What to do
Your response should consist of every entry, unchanged.
---- Data excerpts
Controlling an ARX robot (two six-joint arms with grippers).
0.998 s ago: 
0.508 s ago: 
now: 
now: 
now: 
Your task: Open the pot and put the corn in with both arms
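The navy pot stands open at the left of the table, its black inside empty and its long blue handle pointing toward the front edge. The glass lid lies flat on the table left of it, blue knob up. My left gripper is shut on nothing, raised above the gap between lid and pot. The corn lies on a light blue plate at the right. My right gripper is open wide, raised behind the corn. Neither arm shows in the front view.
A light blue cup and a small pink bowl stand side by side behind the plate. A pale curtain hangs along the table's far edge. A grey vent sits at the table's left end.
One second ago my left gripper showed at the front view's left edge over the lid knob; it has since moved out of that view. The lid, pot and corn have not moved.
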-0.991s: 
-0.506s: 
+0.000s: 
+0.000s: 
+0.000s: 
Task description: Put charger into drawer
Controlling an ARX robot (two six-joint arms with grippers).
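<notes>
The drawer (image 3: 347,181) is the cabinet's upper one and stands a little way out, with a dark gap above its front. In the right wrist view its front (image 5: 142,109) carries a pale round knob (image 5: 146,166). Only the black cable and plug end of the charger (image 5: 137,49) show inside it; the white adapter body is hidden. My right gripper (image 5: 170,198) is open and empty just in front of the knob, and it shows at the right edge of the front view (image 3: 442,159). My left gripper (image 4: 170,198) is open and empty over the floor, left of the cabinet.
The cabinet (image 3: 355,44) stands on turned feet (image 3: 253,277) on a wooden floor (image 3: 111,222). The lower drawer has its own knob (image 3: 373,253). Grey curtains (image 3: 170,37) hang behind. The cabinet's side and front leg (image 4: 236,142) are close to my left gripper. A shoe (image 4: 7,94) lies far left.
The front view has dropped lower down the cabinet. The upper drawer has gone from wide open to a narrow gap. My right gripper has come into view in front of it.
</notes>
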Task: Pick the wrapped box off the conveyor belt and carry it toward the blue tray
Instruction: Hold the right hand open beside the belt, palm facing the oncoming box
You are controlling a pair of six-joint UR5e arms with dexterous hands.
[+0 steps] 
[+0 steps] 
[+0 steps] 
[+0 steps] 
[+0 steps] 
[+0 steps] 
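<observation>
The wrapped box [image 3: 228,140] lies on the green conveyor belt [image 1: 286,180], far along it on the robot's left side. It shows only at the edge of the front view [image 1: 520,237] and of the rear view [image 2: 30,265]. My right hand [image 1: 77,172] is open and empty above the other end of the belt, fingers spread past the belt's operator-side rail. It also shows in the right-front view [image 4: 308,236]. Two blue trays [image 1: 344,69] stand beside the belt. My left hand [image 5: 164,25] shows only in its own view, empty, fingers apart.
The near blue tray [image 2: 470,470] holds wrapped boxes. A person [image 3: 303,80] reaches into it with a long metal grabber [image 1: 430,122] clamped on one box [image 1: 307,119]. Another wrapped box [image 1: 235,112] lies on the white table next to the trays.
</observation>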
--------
Answer box
Controlling an ARX robot (two six-joint arms with grippers).
0.998 s ago: 
0.508 s ago: 
now: 
now: 
now: 
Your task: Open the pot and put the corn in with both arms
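The navy pot stands open at the left of the table, its black inside empty and its long blue handle pointing toward the front edge. The glass lid lies flat on the table left of it, blue knob up. My left gripper is shut on nothing, raised above the gap between lid and pot. The corn lies on a light blue plate at the right. My right gripper is open wide, raised behind the corn. Neither arm shows in the front view.
A light blue cup and a small pink bowl stand side by side behind the plate. A pale curtain hangs along the table's far edge. A grey vent sits at the table's left end.
One second ago my left gripper showed at the front view's left edge over the lid knob; it has since moved out of that view. The lid, pot and corn have not moved.
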-0.991s: 
-0.506s: 
+0.000s: 
+0.000s: 
+0.000s: 
Task description: Put charger into drawer
Controlling an ARX robot (two six-joint arms with grippers).
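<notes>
The drawer (image 3: 347,181) is the cabinet's upper one and stands a little way out, with a dark gap above its front. In the right wrist view its front (image 5: 142,109) carries a pale round knob (image 5: 146,166). Only the black cable and plug end of the charger (image 5: 137,49) show inside it; the white adapter body is hidden. My right gripper (image 5: 170,198) is open and empty just in front of the knob, and it shows at the right edge of the front view (image 3: 442,159). My left gripper (image 4: 170,198) is open and empty over the floor, left of the cabinet.
The cabinet (image 3: 355,44) stands on turned feet (image 3: 253,277) on a wooden floor (image 3: 111,222). The lower drawer has its own knob (image 3: 373,253). Grey curtains (image 3: 170,37) hang behind. The cabinet's side and front leg (image 4: 236,142) are close to my left gripper. A shoe (image 4: 7,94) lies far left.
The front view has dropped lower down the cabinet. The upper drawer has gone from wide open to a narrow gap. My right gripper has come into view in front of it.
</notes>
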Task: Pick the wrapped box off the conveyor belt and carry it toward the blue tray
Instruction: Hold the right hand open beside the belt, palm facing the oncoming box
You are controlling a pair of six-joint UR5e arms with dexterous hands.
[+0 steps] 
[+0 steps] 
[+0 steps] 
[+0 steps] 
[+0 steps] 
[+0 steps] 
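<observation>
The wrapped box [image 3: 228,140] lies on the green conveyor belt [image 1: 286,180], far along it on the robot's left side. It shows only at the edge of the front view [image 1: 520,237] and of the rear view [image 2: 30,265]. My right hand [image 1: 77,172] is open and empty above the other end of the belt, fingers spread past the belt's operator-side rail. It also shows in the right-front view [image 4: 308,236]. Two blue trays [image 1: 344,69] stand beside the belt. My left hand [image 5: 164,25] shows only in its own view, empty, fingers apart.
The near blue tray [image 2: 470,470] holds wrapped boxes. A person [image 3: 303,80] reaches into it with a long metal grabber [image 1: 430,122] clamped on one box [image 1: 307,119]. Another wrapped box [image 1: 235,112] lies on the white table next to the trays.
</observation>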

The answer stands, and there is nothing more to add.